HAPPY BIRTHDAY TO ME
This was the day when Ma said “FINALLY”!!! because she had got admitted three times before the due date……… false alarm and then when the due date passed and i refused to make an appearance Dr Banoo Coyaji had to force me out!!! guess i really liked it in there!!!!
Guess what…….. I completely forgot about my birthday…… but again thanks to Christy……. she sent a mail reminding everybody about my birthday and bingo i remembered !!! I thought there were a few more days to my birthday…… my fault did not change the calender. Was actually preoccupied but wat the heck this is something to remember….. because a narcissist that I am i have never ever forgotten my birthday and reminded everybody at home about the same days in advance. So i guess I am not so much of a narcissist after all!!!….. [but a little self obsessed i guess because yesterday rather today (never know whether 12:00 is yesterday or today) at 12:00 midnight I actually woke up rajdeep to get him to wish me!!!] As Meeta said I am definitely becoming buddhi……. Guess my birthday resolution this year, will be to read up all about Alzeimers!!!!

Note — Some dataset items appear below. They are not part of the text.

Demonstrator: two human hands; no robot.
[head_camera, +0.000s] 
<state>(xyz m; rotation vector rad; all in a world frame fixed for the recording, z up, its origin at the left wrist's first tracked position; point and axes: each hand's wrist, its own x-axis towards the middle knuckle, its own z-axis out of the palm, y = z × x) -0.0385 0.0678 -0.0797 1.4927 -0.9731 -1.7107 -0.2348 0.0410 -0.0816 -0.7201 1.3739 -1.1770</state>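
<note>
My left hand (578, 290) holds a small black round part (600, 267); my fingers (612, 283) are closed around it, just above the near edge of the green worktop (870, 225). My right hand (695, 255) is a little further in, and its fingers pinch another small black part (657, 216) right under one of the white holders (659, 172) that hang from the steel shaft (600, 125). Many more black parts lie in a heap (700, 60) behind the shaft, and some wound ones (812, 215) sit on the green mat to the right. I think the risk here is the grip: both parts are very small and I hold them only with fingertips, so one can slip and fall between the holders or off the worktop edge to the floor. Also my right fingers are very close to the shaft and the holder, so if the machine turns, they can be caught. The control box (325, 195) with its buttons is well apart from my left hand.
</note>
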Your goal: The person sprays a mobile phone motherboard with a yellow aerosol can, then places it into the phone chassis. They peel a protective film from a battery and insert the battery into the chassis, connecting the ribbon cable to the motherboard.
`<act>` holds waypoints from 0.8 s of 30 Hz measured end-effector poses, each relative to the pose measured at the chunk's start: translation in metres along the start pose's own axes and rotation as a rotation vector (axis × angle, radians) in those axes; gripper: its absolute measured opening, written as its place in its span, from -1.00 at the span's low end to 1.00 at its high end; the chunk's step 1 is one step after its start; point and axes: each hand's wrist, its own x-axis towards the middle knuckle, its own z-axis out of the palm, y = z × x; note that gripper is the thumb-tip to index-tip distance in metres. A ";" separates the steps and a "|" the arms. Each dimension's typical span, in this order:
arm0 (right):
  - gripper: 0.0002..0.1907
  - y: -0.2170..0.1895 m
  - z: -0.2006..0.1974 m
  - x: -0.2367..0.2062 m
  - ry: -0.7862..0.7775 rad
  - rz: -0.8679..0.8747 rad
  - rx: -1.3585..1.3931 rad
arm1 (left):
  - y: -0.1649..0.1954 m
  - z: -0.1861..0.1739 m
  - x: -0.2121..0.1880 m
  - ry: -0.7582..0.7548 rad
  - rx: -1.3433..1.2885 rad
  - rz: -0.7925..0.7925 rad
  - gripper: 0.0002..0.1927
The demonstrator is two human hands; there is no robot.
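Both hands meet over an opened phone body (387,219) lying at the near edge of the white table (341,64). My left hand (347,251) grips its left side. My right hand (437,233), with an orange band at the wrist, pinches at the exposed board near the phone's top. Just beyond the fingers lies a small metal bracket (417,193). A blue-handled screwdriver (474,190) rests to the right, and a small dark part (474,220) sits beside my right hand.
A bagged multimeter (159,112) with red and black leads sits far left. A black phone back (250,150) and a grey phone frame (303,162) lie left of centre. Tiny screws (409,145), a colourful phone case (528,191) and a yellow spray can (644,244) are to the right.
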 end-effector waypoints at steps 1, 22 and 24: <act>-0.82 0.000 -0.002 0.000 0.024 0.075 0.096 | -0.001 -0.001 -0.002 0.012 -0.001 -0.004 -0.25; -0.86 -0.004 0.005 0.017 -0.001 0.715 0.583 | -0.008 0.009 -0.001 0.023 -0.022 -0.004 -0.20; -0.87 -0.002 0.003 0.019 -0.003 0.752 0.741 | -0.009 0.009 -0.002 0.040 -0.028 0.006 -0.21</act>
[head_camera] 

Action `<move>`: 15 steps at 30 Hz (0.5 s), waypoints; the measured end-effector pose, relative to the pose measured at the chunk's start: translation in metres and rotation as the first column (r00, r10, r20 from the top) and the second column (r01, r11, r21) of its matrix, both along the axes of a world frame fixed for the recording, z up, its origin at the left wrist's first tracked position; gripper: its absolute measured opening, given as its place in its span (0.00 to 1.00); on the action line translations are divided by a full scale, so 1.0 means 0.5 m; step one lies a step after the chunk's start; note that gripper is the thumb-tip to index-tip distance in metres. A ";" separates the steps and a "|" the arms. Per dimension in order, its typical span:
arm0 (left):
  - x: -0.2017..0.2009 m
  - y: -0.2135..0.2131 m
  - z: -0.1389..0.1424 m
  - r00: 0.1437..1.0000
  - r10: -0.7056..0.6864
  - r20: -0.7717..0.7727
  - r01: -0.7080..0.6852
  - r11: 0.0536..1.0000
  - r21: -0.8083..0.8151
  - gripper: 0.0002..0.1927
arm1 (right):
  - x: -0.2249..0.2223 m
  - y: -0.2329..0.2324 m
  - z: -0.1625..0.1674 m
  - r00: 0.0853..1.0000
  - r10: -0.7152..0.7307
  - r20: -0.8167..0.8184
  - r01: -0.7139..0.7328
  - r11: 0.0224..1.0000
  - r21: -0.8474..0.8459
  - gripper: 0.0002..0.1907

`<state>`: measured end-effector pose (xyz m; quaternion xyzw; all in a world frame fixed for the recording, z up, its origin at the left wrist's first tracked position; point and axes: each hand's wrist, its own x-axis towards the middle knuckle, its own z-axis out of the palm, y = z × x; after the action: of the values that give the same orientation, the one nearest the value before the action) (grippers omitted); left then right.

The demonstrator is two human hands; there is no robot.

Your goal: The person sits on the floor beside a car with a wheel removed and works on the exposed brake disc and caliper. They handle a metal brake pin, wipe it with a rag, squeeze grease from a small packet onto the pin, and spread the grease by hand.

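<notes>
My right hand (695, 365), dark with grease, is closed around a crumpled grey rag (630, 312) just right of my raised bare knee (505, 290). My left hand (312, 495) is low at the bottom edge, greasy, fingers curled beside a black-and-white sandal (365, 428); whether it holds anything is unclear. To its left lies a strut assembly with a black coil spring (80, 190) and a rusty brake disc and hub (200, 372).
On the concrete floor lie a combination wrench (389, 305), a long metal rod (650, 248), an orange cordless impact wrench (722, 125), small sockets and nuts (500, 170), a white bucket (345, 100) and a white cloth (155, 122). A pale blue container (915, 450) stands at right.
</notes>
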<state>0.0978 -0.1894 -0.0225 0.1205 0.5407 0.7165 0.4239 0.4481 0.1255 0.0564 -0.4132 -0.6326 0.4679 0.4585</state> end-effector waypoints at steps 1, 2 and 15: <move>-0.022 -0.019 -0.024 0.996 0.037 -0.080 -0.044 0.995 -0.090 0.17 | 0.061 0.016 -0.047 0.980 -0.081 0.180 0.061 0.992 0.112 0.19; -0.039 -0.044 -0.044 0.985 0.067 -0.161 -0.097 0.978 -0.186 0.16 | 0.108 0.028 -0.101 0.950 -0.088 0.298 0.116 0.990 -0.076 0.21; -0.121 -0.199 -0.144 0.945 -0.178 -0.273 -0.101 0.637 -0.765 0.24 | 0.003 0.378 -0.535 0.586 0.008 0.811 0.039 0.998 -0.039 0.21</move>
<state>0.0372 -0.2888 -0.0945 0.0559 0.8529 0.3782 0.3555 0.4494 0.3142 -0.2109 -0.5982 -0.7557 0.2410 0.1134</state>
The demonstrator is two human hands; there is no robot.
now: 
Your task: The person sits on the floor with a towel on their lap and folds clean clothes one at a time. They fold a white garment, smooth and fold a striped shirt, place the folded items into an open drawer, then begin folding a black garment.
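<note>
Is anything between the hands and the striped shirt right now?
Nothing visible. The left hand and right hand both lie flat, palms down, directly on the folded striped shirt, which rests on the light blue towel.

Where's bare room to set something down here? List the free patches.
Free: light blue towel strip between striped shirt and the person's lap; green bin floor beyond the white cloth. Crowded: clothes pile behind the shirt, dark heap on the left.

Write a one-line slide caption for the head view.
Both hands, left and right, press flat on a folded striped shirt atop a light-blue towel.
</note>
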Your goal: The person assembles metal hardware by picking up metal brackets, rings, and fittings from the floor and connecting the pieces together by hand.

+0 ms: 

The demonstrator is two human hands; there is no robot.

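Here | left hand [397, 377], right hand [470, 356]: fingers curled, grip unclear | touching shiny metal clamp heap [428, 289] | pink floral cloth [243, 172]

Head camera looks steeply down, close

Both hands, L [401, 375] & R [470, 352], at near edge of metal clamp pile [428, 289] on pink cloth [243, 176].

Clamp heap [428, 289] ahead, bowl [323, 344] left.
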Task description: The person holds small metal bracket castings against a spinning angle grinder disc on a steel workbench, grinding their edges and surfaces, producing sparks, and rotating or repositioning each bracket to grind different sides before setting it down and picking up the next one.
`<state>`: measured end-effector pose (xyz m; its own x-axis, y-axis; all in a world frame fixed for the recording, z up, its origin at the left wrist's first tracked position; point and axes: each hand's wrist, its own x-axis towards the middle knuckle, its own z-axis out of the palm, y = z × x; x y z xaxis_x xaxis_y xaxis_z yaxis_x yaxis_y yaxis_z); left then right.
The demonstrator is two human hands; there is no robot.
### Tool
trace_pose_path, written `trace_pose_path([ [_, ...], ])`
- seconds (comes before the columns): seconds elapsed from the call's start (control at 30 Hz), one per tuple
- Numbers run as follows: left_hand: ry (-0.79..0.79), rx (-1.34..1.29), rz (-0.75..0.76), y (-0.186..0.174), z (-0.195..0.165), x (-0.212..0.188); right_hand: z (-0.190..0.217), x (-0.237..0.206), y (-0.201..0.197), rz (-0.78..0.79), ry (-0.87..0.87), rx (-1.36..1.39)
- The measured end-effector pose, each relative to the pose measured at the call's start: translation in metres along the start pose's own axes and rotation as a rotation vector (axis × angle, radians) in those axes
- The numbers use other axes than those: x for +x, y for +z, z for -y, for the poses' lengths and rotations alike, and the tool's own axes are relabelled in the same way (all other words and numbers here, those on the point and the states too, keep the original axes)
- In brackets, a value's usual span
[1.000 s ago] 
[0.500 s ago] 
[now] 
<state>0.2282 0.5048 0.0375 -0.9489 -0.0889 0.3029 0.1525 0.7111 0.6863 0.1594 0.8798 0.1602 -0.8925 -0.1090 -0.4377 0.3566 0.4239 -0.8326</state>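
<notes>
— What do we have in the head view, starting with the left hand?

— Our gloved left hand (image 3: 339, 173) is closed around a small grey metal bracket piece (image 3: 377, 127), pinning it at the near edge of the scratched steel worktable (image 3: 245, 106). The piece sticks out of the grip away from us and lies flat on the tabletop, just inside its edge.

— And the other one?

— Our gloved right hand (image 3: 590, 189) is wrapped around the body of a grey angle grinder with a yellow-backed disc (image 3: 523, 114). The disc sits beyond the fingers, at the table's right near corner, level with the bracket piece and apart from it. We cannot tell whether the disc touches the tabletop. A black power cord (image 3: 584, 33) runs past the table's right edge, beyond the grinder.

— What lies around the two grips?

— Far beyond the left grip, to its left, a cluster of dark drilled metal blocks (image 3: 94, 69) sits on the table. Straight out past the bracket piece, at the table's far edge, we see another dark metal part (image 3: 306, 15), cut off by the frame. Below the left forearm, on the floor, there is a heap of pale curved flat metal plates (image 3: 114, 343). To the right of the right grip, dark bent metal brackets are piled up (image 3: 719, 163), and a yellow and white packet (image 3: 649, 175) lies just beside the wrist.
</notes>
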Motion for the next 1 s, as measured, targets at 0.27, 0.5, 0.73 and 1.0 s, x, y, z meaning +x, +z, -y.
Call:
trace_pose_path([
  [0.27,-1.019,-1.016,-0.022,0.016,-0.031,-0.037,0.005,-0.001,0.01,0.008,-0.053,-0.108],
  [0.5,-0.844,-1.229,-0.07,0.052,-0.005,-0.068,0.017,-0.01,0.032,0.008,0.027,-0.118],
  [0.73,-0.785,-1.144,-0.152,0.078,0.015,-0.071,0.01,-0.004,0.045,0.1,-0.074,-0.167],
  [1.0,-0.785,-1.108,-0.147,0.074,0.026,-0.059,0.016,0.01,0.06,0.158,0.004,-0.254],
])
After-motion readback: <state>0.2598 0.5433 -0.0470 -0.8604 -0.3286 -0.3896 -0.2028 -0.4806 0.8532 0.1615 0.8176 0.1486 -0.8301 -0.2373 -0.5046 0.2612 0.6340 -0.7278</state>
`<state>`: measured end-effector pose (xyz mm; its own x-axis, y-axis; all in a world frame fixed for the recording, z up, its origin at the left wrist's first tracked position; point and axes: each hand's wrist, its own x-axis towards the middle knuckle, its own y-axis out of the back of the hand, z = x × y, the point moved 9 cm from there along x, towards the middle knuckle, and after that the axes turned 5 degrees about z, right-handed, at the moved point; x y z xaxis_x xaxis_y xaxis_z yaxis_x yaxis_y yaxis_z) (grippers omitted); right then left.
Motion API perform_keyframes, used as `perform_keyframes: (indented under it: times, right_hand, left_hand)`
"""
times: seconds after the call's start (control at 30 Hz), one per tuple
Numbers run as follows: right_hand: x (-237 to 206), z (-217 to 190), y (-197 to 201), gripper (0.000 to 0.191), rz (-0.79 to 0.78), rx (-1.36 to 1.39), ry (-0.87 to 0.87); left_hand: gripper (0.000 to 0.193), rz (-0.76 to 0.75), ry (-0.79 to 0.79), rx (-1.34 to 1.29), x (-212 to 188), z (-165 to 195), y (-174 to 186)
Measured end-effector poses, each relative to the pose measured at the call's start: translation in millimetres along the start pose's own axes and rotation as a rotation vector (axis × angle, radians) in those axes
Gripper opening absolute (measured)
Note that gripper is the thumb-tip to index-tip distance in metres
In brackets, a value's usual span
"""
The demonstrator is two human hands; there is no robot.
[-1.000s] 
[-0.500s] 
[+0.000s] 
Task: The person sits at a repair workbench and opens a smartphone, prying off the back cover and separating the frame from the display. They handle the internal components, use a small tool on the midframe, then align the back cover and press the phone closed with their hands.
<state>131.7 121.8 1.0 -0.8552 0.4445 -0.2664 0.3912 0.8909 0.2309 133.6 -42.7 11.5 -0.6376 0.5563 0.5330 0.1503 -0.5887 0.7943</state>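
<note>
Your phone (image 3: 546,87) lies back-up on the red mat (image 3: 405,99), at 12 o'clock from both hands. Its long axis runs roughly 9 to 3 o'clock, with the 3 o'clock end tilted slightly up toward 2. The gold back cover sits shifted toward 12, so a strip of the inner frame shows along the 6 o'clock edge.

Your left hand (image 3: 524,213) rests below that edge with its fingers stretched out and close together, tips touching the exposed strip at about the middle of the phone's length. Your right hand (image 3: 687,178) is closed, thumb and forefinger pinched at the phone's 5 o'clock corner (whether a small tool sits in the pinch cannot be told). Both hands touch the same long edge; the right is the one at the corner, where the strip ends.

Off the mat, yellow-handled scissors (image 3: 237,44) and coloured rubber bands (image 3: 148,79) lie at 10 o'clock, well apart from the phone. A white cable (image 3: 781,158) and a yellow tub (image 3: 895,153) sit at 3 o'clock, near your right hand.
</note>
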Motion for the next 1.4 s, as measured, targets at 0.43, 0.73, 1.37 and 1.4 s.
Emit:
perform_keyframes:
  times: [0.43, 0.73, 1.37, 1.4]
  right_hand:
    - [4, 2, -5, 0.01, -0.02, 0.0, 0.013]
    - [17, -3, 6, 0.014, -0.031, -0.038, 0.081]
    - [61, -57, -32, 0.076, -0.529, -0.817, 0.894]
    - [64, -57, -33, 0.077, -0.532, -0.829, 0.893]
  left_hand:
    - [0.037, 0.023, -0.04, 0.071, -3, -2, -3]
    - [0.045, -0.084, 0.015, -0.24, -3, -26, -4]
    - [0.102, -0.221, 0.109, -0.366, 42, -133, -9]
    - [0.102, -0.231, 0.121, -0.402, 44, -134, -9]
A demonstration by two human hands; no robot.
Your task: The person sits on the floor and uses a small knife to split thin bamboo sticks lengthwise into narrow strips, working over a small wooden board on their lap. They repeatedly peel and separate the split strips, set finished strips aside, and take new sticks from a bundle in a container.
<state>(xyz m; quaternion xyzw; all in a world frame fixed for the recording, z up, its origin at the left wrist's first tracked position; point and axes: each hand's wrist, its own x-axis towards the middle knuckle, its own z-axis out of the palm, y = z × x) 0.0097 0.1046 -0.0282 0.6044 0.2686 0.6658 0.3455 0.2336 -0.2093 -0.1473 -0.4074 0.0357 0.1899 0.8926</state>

It is just 11:00 and everybody already called me !!! Ambu even sang a happy birthday to me and sent it via voice message. It feels great that all my friends and family remember me!!!! Ma and dad were going to come in from Pune but some last minute thing happened and they wont be able to make it….. probably next week. My friend with whom I had no contact with almost a year sent me a message and so did all my other friends. My whole family including my bro in laws called up and wished me….. It feels nice…… though I am going to miss Ma and dad!!! They told me today morning that they were going to surprise me by just dropping in. I would have LOVED that…… but i guess I cant expect everything to be perrrfect.
Rajdeep gifted me a new handset…… mine was this basic model which i soooo hated and really wanted to change since eons. It was a disgusting walkie talkie that I never could hear from and the phone never ever worked when i wanted it to work….. always died up on me!!! I used to have to hang my self from the window/balcony just to talk to anybody. So I am more than happy to get this new handset.
Birthdays for me are days of introspection. Today I sit down with my diary and review the year that went by and make plans and strategies for the coming year. Sound dreadfully boring na ??? but this is what keeps me in check and shows me where i stand in my life and helps me from guilts and hurts and make ammends to mistakes that I have committed. In short make my balance sheet…….. and my emotional and financial budgets for the next year. Also have to manage my liabilities…. well my assets always take care of themselves so it is only checking my sinking fund to make sure I have enough for my sundry debtors and most importantly managing my losses(all of them emotional because financial I always take care of them as and when they come). Also make sure that they are paid off this year.
Every year I always decide to do a quarterly review but then when it does come to it I get real lazy and never get around to doing it. So I just have to accept my pitfalls and cut my losses when i can. Like the indian government though my balance sheet always shows growth I never ever really make profits. Though I reach my projected growth (not always) I never really achieve the graph that shows going up and up and up. This year too I am not expecting much from myself. But my greatest fear of all is showing no change in the graph or a negative growth……..That is something out of my nightmare….. a ramsay brothers production……. which is named as “Ranu the vegetable”….. where i resemble a cabbage or an aubergine!!!
My afternoon today will therefore be spent in preparing my emotional balance sheet and I am definitely going to balance it….. I do it every year…… balancing is one of my assets!!! and no i don’t cook today…….. It is definitely a leisure dinner!!! I heard of this new place which had excellent grills….. maybe if the hubby is ok with it I will go there. I sign off today by again wishing all you guys who share my birthday with me…… HAVE A NICE DAY!!! I will definitely have one today.
PS: Just to surprise you all…… rather flaunt my memory……… today is Sanjeev Kumar’s death anniversary!!!………. NAHHHHH!!! Not me…….. courtesy My fabulous sis who mentioned it when she called to wish me….. guess she wishes me to pray for his soul!!! I AM GOOD!!! so will do it… pray i mean!!!